The sine qua non for qualified immunity requires a finding that the defendant could not have reasonably known that the law violated was clearly established. Id. A defendant need not be presented with a precisely identical situation encompassed within a prior case finding a violation of law before it can be said that a reasonable person would know that he is violating clearly established law. Rather, when the law has been specifically defined to set the standards of conduct, factual situations (assuming those disputed facts in plaintiff's favor) which clearly would violate those standards preclude qualified immunity. See Headwaters Forest Defense v. County of Humboldt, 276 F.3d 1125, 1131 (9th Cir.2002).
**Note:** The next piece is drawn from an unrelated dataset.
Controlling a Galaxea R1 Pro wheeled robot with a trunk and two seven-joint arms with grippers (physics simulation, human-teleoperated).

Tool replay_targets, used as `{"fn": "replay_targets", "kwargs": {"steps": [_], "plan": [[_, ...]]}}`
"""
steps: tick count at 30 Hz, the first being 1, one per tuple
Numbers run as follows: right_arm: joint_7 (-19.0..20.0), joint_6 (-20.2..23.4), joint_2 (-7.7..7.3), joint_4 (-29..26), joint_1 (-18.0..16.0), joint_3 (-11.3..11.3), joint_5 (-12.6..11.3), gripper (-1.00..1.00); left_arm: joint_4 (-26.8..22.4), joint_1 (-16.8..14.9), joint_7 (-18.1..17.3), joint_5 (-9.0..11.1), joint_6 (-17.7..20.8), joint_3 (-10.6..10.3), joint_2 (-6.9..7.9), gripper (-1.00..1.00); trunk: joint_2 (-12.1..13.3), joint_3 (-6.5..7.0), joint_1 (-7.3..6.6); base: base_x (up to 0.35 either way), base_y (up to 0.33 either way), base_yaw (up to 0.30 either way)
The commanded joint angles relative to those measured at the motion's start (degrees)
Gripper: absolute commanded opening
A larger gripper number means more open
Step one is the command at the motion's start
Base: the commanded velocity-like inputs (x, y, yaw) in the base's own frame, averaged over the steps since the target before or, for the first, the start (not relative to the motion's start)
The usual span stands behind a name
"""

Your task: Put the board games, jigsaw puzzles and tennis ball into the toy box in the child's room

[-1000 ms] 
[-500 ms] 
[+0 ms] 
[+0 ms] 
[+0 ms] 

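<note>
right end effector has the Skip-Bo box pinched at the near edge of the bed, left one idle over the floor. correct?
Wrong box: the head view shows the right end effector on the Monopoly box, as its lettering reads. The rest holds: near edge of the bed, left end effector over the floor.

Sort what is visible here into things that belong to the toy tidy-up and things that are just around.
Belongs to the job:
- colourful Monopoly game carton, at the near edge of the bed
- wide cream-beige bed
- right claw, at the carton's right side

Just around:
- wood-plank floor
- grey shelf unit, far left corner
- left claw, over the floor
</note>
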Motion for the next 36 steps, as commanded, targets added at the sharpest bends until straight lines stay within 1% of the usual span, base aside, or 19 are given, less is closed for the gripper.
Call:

As discussed above, there are material issues of fact in dispute regarding both defendants. Under plaintiff's version of events, defendants violated a constitutional right and are not entitled to summary judgment. Assuming that White tackled plaintiff without provocation and assuming that Whitehead repeatedly struck plaintiff in the face and head with the pepper spray canister while he was being restrained, no reasonable correctional officer would have believed that performing these acts was constitutional. The Ninth Circuit has specifically noted that "a prison guard's use of excessive force was clearly established" by 1992 when the Supreme Court held that the "settled rule [is] that 'the unnecessary and wanton infliction of pain ... constitutes cruel and unusual punishment forbidden by the Eighth Amendment.' " Martinez v. Stanford, 323 F.3d 1178, 1184 (9th Cir.2003) (quoting Hudson, 503 U.S. at 5). Defendants are not entitled to qualified immunity.
IT IS ORDERED that plaintiff's motion to add a page to his opposition to summary judgment (Doc. 83) is granted.
IT IS HEREBY RECOMMENDED that defendants' motion for summary judgment (Doc. 79) be denied.
These findings and recommendations are submitted to the United States District Judge assigned to the case, pursuant to the provisions of 28 U.S.C. § 636(b)(l). Within twentyone days after being served with these findings and recommendations, any party may file written objections with the court and serve a copy on all parties. Such a document should be captioned "Objections to Magistrate Judge's Findings and Recommendations." Any reply to the objections shall be served and filed within seven days after service of the objections. The parties are advised that failure to file objections within the specified time may waive the right to appeal the District Court's order. Martinez v. Ylst, 951 F.2d 1153 (9th Cir. 1991).